第33話 ランドの村
ランドという村は、小さかった。
ファーレンから東に三日。港から離れた内陸の村で、畑が多く、漁師はいない。農村だ。俺が今まで見てきた海の匂いのする場所とは、雰囲気が違った。
フィンという行商人が「記憶がおかしくなった老人が複数いる」と言っていた村だ。
俺は村の入り口にある農家に声をかけた。
「星図師なんだが、少し話を聞かせてほしい」
農家の老婆が出てきた。七十代くらいで、しわが深い。
「星図師が何の用だい」
「少し前、行商人から、この村で記憶の調子がおかしい老人が複数いると聞いた。詳しく話を聞きたい」
「なぜ星図師がそれを聞く」
「星の変化と関係があるかもしれないので」
老婆が少し考えた。
「うちの父がそうだよ。中に入るかい」
農家の奥に、老爺がいた。八十代くらいで、大きな椅子に座っていた。
「父さん、星図師が話を聞きに来た」
「なんだ」
「星の話だそうだ」
老爺が俺を見た。
「子どもじゃないか」
「三等星図師です」
「その年で?」
「はい。記憶について聞かせてもらえますか。どのくらいの期間、どういった記憶が抜けているか」
老爺はゆっくり話した。
七年くらい前から、ある時期のことが思い出せないのだという。子どもの頃の記憶は鮮明にある。数年前の記憶もある。でも、ちょうど二十年ほど前の、三年間ほどの記憶がすっぽり抜けている。
「その三年間に何があったか分かりますか」
「分からない。家族に聞くと、普通に生きていたと言う。でも俺には何も残っていない」
「三年間ずっと空白ですか」
「そうだ。夢みたいに、なんとなくの感触はある。でも何をしていたか、誰に会ったか、何を見たか——全部ない」
老爺と話した後、老婆に聞いた。
「この村で同じような人は何人いますか」
「五人はいる。みんな父と同じくらいの年だ。同じ時期の記憶がない」
「その時期というのは、二十年ほど前の三年間ですか」
「そうだね。みんな同じ時期の話だよ。だから気持ち悪くてね、医者も歳のせいだというが、同じ時期に同じ状態になる人間がこんなにいるのは変だと思う」
「同感です」
俺は記録帳を出した。
「記録させてもらっていいですか」
「構わないよ。誰かが気にしてくれるなら」
村の中を少し歩いた。
畑の間の道を歩いて、空を確認した。
ランドからの南西方向は——ファーレンとほぼ同じ方向に、あの低下中の星があるはずだった。
見た。
輝度を確認した。ファーレンで記録していたよりも、少し暗く見えた。一日分ではなく、三日分の距離が開いているから、角度が変わって見え方が変わる部分はある。でも、純粋な輝度は下がっている気がした。

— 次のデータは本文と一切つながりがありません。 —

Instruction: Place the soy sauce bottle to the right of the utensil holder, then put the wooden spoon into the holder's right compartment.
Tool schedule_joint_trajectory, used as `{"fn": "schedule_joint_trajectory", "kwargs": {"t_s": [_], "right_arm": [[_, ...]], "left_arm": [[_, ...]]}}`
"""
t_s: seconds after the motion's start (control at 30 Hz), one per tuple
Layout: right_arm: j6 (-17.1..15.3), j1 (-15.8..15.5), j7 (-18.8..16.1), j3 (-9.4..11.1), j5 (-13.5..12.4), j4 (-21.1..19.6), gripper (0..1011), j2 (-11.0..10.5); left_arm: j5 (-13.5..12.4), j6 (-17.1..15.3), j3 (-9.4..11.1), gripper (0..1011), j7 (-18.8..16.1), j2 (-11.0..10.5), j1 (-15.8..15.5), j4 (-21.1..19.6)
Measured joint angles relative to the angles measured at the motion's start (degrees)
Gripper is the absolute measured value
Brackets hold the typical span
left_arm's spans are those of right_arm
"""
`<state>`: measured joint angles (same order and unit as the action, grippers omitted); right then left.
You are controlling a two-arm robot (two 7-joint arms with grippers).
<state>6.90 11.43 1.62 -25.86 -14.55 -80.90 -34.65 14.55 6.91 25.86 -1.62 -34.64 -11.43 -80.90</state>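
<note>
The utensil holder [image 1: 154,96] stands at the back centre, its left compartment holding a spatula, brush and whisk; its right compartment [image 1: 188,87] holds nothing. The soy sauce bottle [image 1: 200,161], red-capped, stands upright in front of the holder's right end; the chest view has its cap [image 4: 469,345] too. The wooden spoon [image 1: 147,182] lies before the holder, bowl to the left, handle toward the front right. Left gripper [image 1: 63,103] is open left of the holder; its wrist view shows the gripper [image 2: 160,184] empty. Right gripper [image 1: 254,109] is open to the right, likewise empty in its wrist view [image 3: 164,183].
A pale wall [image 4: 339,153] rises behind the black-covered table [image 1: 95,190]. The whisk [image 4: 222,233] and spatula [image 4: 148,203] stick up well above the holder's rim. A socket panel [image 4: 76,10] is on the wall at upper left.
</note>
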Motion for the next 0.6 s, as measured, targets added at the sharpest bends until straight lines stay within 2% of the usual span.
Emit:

村の外れに神社のような場所があって、そこに石碑が建っていた。
星の神に祈る場所らしく、石碑には星の絵が刻んであった。その中に、×印がついている星があった。
「あの×は何ですか」
近くにいた村人に聞いた。
「昔から×のついた絵なんだよ。もう消えた星だって。うちのひいじいさんの時代にはあったって、言い伝えがある」
「いつ消えたか知っていますか」
「知らない。でも二十年くらい前から、また星が消えてきているって、年寄りたちが言ってた」
俺は立ち止まった。
二十年前に始まった変化。二十年前に記憶を失った老人たち。二十年前から消えてきた星。
全部、同じ時期だ。
記録帳を出して、急いで書いた。
事実:ランドの村。二十年前の三年間の記憶が複数の老人で抜けている。石碑に「二十年前から星が消えている」という言い伝えがある。
推測:記憶の消失と星の消失が同じ時期に起きている。何らかの関係がある可能性。
「根拠はあくまで時期の一致のみ。因果関係は不明」と最後に付け加えた。